Ésta parece ser la principal tarea y el desafío mayor que enfrenta la democracia en la Argentina, en medio de la gravísima crisis actual de legitimidad, asumiendo como punto de partida que la única posibilidad de abordar seriamente la crisis político-institucional consiste en ocuparse simultáneamente del contexto catastrófico que impone la recesión económica y de sus consecuencias sociales.
Admitida esa condición necesaria, la reforma política para ajustar el régimen democrático a las nuevas condiciones planteadas por la necesidad colectiva de una ciudadanía plena adquiere prioridad. Una agenda mínima debería incluir los siguientes aspectos:
- mecanismos que transparenten el financiamiento de la política;
- régimen electoral que optimice las relaciones entre representantes y representados, respete a las minorías y asegure el pluralismo;
- agencia electoral independiente;
- reforma del régimen de los partidos políticos: programas de capacitación de sus cuadros, auditorías externas sobre el uso de los fondos, reafiliación obligatoria;
- reglamentación de los mecanismos de democracia directa incluidos en la reforma constitucional de 1994, y
- reforma de la Administración Pública profesionalizando la elección de sus cuadros, reforma del sistema tributario y de su relación con el sistema federal.
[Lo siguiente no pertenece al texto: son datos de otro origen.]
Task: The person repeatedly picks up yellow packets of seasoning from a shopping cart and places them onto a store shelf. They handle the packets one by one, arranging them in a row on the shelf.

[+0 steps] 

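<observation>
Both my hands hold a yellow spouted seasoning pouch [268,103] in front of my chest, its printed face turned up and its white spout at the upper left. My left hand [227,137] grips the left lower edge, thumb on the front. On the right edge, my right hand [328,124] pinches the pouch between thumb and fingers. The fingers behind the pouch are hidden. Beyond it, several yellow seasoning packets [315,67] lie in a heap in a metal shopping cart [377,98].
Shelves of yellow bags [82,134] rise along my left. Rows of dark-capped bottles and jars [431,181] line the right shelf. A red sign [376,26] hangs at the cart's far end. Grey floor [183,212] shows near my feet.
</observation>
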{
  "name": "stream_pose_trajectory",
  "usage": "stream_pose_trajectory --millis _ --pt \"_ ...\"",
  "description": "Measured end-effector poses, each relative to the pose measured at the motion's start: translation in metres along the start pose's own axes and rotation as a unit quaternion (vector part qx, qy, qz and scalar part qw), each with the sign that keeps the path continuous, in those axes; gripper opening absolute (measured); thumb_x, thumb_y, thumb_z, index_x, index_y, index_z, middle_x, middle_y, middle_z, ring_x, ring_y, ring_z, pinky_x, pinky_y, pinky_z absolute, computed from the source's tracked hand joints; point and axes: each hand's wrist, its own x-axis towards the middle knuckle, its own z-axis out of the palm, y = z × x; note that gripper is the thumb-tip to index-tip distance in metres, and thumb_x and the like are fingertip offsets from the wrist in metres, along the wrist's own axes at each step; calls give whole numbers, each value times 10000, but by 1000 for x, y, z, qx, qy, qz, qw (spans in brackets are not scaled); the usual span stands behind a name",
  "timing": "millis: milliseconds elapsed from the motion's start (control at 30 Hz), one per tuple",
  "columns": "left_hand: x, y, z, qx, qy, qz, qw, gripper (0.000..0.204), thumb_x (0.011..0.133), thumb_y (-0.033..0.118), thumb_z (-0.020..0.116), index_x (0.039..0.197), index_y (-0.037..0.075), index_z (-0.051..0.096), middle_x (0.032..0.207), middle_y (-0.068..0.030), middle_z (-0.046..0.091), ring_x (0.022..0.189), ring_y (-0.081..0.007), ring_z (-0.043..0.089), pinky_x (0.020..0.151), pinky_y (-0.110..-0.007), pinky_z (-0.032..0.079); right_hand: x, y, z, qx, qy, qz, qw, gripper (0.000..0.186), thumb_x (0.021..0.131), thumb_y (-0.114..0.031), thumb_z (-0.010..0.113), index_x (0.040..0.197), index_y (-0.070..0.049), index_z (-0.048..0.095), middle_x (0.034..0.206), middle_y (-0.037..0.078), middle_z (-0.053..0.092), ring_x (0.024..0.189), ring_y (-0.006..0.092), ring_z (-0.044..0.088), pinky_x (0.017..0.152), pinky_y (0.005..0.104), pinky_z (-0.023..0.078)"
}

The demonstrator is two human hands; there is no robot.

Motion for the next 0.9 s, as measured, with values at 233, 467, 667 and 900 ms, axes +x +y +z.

Esta problemática requiere acuerdos que impulsen políticas de Estado y que, incluso, permitan abrir un debate sobre reformas constitucionales. Sería entonces posible discutir, entre otros temas, la funcionalidad de un sistema semiparlamentario capaz de expresar mejor la complejidad de las opciones ciudadanas para fortalecer el poder gubernamental y minimizar el costo institucional de las crisis políticas.